Sterling imagina una estrategia para su platónico movimiento de la Era distribuida que, vista desde casi una década de distancia, resulta casi profética:
Este movimiento debería ser proglobalizador y multilateralista. No le gustaría localizarse en un solo estado nacional, dado que los gobiernos nacionales están severamente limitados y que los llamamientos al patriotismo local son autolimitativos. (…) Este movimiento encontrará sus primeras bases de poder fuera de las naciones: en ciudades, en ONG’s y en empresas globales dentro y fuera del sector lucrativo- en casi cualquier sitio no envenenado por el agotamiento de la política tradicional. (… ) Los muy ricos se ven poco incumbidos por los estados nacionales.
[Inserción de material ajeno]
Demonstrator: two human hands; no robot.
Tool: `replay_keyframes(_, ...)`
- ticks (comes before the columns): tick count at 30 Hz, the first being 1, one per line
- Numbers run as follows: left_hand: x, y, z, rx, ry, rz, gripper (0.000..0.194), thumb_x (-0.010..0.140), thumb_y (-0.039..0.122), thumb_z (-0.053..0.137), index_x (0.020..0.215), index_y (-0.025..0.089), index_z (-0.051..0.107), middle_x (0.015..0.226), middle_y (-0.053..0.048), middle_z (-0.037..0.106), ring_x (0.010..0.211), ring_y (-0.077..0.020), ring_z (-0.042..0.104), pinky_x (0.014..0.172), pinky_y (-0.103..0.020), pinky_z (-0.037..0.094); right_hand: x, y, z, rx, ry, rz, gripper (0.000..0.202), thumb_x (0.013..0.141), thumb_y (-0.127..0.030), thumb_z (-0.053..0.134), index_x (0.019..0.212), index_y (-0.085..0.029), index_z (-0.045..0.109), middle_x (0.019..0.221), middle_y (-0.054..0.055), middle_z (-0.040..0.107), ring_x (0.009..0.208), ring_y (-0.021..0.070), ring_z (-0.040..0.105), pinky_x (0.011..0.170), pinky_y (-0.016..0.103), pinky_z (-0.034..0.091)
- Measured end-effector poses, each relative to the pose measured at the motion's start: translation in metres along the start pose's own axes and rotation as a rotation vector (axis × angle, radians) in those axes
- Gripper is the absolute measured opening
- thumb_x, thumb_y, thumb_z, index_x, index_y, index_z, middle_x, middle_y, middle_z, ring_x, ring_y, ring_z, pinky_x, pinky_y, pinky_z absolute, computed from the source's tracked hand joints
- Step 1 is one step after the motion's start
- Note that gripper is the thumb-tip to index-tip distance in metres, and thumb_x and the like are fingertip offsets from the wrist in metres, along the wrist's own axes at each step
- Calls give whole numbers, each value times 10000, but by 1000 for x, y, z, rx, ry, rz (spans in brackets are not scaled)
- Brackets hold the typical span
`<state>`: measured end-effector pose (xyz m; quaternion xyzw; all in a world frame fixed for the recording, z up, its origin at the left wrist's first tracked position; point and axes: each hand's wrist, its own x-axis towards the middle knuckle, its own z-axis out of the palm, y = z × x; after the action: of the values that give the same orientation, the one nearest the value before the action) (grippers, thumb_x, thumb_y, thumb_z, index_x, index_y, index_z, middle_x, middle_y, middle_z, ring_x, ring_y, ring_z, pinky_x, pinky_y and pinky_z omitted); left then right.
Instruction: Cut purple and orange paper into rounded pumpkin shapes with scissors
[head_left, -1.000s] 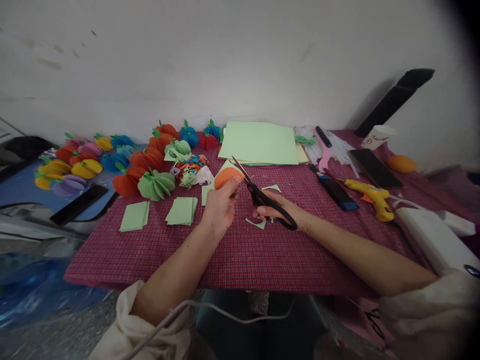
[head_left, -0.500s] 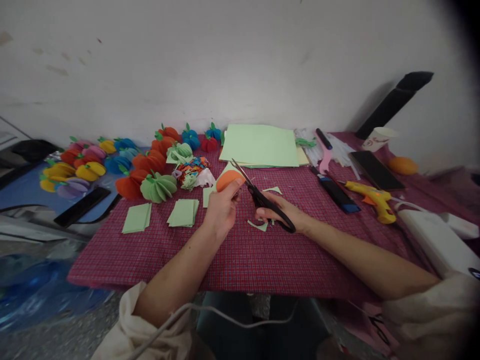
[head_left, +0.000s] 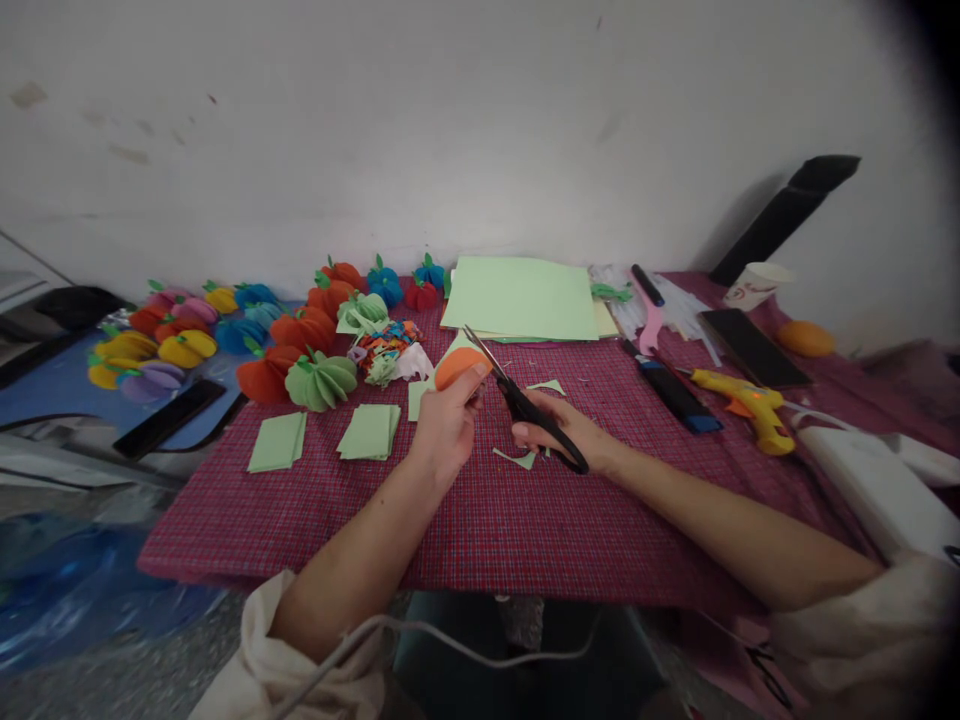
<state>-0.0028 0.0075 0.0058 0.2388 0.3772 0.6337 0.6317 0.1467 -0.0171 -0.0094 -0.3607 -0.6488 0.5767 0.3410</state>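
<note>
My left hand (head_left: 448,415) pinches an orange paper circle (head_left: 459,368) together with pale green paper (head_left: 463,343) that shows behind its upper edge. In my right hand (head_left: 559,432) is a pair of black-handled scissors (head_left: 536,412), fingers wrapped through the handles. The blades point up and left, lying along the right edge of the orange circle. Whether the blades touch the paper is hard to make out. Curved green offcuts (head_left: 516,459) lie under the scissors, and another scrap (head_left: 550,387) sits just beyond my right hand.
Green paper squares (head_left: 367,432) are stacked left of my hands. Paper pumpkins (head_left: 321,380) crowd the back left beside a scrap pile (head_left: 390,345). Green sheets (head_left: 525,298) lie at the back. On the right are a yellow glue gun (head_left: 742,402), a cutter knife (head_left: 671,390) and a paper cup (head_left: 756,284).
The whole view has shifted slightly, so the table sits a little lower. Both hands keep their hold, and the scissors stay beside the orange circle with little visible movement.
</note>
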Motion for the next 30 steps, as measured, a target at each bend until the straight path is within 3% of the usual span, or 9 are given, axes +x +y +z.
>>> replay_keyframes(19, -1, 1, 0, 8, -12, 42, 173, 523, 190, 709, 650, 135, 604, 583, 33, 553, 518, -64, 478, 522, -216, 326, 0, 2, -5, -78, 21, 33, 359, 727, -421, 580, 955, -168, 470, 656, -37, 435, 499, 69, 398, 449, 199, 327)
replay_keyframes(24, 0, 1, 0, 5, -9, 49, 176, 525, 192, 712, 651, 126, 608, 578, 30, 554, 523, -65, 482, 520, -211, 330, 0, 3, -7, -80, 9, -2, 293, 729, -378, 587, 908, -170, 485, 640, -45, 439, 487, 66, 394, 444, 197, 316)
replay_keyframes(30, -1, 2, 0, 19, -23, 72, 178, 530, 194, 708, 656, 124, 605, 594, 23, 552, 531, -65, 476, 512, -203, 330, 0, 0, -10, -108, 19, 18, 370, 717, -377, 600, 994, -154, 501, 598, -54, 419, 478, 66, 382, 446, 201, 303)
Los desposeidos los temen y desconfían de ellos. (…) Si el capital se mueve por el globo y es seguido por una amplia multitud de desarraigados que de alguna manera son representados por ese dinero, podría significar una nueva coalición de fuerzas genuinamente globalizadoras.
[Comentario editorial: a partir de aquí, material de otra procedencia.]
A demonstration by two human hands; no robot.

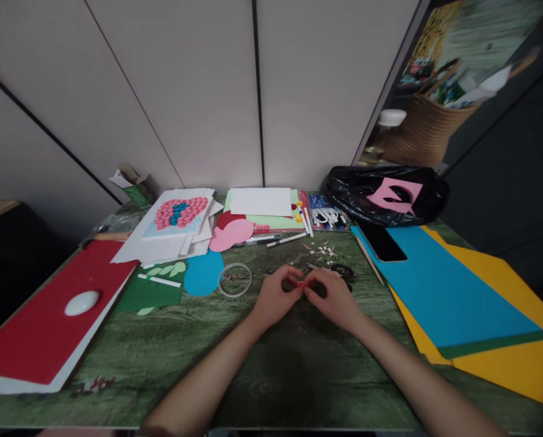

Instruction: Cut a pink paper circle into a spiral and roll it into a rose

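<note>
A papercraft workspace — wood-grained table (171,358) spread with coloured sheets (451,285), markers (287,240), scissors (343,271).

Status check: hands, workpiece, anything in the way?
Left hand and right hand together, pinching reddish-pink piece. Piece small, partly covered. Scissors lie just beyond right hand, apparently not blocking.

A small, roundish, pinkish-red piece (302,284), partly covered, its finer shape too small to make out, is pinched between the left hand (276,295) and right hand (333,297), slightly right of the scene's middle.
</note>
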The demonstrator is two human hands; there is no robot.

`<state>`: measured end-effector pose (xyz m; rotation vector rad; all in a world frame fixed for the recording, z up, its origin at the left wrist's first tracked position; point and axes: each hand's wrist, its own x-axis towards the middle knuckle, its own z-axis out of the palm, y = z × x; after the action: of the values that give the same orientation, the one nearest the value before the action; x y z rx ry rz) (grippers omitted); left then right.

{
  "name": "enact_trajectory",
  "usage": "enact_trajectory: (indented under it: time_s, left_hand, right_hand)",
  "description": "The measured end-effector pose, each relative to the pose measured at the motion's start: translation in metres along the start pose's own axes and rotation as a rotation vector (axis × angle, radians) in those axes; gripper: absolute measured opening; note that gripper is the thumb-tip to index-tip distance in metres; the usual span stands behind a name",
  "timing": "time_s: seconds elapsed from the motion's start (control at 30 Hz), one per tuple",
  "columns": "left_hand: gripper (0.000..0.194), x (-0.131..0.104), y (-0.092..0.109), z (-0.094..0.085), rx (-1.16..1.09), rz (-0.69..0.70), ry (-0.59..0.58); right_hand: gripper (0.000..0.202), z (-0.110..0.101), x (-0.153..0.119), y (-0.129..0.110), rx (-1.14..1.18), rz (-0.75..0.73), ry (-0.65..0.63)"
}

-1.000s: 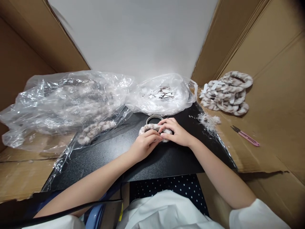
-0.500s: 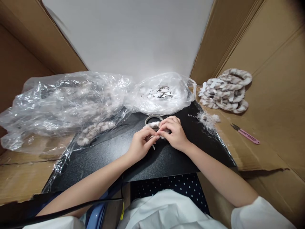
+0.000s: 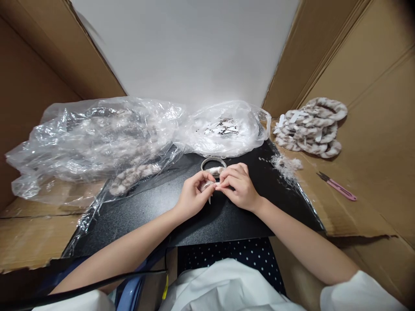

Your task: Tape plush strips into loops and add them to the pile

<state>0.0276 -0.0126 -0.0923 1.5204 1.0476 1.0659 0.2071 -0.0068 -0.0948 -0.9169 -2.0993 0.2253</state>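
Both hands meet over the black table. My left hand pinches a fluffy white-and-brown band, part of which shows between and beyond the fingers. My right hand is closed at the same band, its fingertips touching those of my left hand. Fingers hide most of the band, and a thin white strip hangs under them. Just beyond the hands lies a grey ring, which looks like a roll of tape.
A clear bag of fluffy pieces spreads across the left. Behind the hands sits a bag of small white tags. At right are stacked fluffy bands, loose fluff and pink snips on cardboard.
The view has shifted slightly. The fluffy band sits lower between my fingers and less of it shows; my right hand's fingers have curled in more. Both hands stay together.
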Motion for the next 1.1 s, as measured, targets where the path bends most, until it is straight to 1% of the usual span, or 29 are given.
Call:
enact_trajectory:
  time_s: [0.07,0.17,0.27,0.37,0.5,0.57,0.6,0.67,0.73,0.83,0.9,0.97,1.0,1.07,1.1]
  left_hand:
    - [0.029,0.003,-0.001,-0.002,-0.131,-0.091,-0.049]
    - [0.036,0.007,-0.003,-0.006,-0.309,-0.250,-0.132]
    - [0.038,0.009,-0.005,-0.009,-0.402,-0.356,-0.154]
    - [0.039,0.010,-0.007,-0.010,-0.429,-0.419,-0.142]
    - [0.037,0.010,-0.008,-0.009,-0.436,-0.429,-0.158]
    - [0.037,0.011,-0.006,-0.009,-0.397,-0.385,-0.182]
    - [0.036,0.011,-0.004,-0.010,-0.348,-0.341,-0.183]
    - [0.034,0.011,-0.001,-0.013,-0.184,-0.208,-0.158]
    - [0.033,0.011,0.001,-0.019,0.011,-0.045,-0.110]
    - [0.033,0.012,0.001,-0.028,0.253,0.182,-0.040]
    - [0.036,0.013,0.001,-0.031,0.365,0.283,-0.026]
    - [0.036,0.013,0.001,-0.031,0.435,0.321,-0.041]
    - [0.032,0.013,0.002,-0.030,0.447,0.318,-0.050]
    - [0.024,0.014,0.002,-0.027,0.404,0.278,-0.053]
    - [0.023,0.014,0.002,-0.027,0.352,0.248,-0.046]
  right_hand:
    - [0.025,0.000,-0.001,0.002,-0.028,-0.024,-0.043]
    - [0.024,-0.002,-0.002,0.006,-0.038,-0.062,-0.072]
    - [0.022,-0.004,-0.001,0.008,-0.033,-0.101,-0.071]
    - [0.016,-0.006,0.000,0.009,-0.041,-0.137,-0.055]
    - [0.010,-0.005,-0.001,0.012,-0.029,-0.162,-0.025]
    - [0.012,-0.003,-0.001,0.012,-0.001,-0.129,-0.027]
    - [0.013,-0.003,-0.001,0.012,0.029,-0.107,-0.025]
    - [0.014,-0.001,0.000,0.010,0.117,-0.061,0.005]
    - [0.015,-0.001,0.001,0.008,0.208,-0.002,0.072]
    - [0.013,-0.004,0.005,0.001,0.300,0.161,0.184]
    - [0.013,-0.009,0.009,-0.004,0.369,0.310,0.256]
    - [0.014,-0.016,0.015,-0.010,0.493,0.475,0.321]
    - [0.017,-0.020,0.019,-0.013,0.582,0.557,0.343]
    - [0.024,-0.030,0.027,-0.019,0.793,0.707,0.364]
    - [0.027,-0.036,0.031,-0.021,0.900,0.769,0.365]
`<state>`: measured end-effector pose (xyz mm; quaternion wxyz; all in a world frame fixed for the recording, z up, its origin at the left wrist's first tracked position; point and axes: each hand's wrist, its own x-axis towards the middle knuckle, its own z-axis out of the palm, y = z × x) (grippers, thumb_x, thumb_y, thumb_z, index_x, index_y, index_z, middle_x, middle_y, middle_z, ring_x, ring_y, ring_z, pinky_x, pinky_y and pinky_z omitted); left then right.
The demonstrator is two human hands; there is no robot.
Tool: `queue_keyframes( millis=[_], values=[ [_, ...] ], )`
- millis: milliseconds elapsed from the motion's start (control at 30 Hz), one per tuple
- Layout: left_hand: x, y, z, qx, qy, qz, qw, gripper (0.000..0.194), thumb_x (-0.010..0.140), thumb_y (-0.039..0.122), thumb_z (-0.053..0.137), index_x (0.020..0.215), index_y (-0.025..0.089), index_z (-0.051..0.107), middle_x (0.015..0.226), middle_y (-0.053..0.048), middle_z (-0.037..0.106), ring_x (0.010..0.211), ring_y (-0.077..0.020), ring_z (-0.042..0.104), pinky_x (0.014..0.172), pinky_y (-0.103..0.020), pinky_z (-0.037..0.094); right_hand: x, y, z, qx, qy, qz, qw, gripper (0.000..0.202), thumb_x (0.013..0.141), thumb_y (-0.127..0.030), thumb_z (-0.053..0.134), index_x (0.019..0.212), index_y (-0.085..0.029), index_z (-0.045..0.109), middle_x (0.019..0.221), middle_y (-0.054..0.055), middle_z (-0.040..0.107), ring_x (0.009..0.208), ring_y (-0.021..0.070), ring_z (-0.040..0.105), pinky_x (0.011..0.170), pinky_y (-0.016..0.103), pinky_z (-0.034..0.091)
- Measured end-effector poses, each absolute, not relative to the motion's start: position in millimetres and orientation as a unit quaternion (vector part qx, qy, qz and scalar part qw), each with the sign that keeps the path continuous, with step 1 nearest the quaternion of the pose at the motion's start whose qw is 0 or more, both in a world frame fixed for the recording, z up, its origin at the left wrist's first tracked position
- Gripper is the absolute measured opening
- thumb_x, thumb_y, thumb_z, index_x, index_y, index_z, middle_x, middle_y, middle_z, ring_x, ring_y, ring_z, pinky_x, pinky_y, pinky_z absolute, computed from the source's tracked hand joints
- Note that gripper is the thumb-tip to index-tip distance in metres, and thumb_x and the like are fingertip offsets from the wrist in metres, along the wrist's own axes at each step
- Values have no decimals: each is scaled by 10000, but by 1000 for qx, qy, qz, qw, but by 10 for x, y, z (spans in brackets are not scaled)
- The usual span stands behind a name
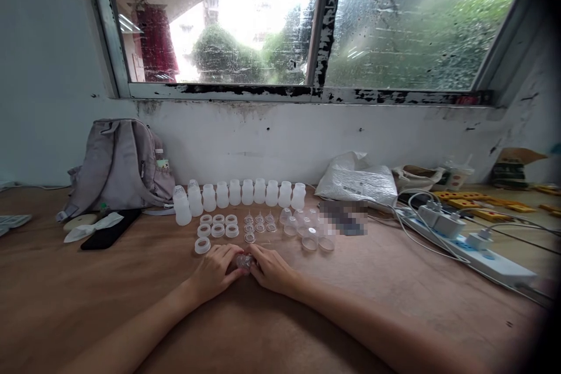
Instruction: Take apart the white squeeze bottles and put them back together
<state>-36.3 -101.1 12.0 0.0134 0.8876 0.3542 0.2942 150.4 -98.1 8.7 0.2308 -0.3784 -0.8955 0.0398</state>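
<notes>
My left hand [215, 269] and my right hand [272, 269] meet low over the table, fingers closed on a small clear bottle nipple [243, 263] between them. Fingers cover part of it, so its full shape is hidden. Just beyond lie more clear nipples [260, 225] in short rows. White screw rings [203, 245] are grouped to their left, and clear domed caps [309, 239] to their right. Behind all these, a row of frosted baby bottles [248, 193] stands upright. At its left end, the bottle [182, 207] has a taller, tapering top.
A grey backpack [118, 163] leans on the wall at left, with a black phone-like slab [110, 231] and a tissue [94, 227] before it. Rightward are a plastic bag [357, 178], a blurred patch [344, 218] and a white power strip [491, 260] with trailing cables.
</notes>
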Motion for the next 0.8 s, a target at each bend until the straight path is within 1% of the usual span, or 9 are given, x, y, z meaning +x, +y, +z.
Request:
queue_keyframes(
  millis=[67,233,433,600,800],
  values=[
    [-346,-1005,115,887,357,291,7,332,766,415,499,1019,200,503,977,-50,590,882,-192,538,776,-320,403,1501,-982,93,-384,-895,41,224,181,780,-131,348,946,-169,410,900,58,544,779,147,516,663,229,357],
    [-336,-1028,110,877,377,298,25,290,765,408,505,961,194,525,932,-49,606,835,-189,539,747,-321,402,1497,-1008,137,-384,-900,37,203,174,785,-132,344,941,-166,414,907,62,533,776,152,512,637,230,352],
    [-381,-1006,110,883,369,288,42,285,764,406,511,956,195,526,927,-41,613,850,-185,532,782,-330,393,1507,-1018,160,-379,-904,47,193,186,815,-148,321,982,-169,401,922,60,526,758,149,515,630,232,351],
    [-421,-967,126,895,352,270,52,335,770,415,501,1026,200,510,949,-51,607,863,-188,527,822,-350,367,1516,-983,114,-363,-901,76,225,201,810,-135,328,995,-176,393,936,60,540,799,152,518,673,232,362],
    [-422,-977,149,903,341,256,53,363,774,428,487,1055,199,503,949,-44,598,902,-190,504,834,-335,363,1541,-928,78,-340,-892,125,270,227,746,-100,369,954,-178,414,859,43,563,767,149,519,680,226,364]
  ],
)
Esta estrategia no puede dejar de resultarnos familiar, aunque hoy quizás lo expresaríamos de otra forma. Pero en cualquier caso, más allá de profecías y tendencias, la importancia de todo este magma, cuyo principal elemento en común es la superación del universalismo de la Modernidad, no reside en las formas concretas del futuro que cada una de las comunidades persigue para sí misma.
Como hemos visto, el futuro fue la primera víctima de las redes distribuidas. El futuro como teleología universal, como esperanza igual para todos, ha muerto. Y la descomposición no puede resucitarlo. En su lugar tenemos una multitud de futuros sintéticos, enarbolados por cada comunidad real para si y a su medida. Al menos en esas comunidades que han sabido dotarse de una estructura económica y en las que lo hagan a partir de ahora.
Por el contrario, lo importante está en el ADN común que las une y les revela unos progenitores comunes: las promesas de la globalización y las redes distribuidas. Su tendencia a la interconexión distribuida y a la negación práctica de las fronteras nacionales es, precisamente, la que está dando materialidad a aquellas expectativas abiertas por Internet y la caída de los bloques del siglo XX. El bazar virtual será, sin duda, el futuro particular donde las expectativas pluriárquicas de entonces se harán realidad y el capitalismo que viene no será un nuevo Godot.
Las resistencias de los viejos poderes a la globalización y las redes distribuidas nos han legado el dramático panorama de la descomposición mundializada. Pero, en ese mapa de razones para el pesimismo brillan, oponiendo postmodernidad a descomposición, la reemergencia de la comunidad humana real y la crisis del universalismo. Son algo más que una buena noticia, son los cimientos de un nuevo mundo y con toda seguridad, de unos cuantos futuros que merecen la pena.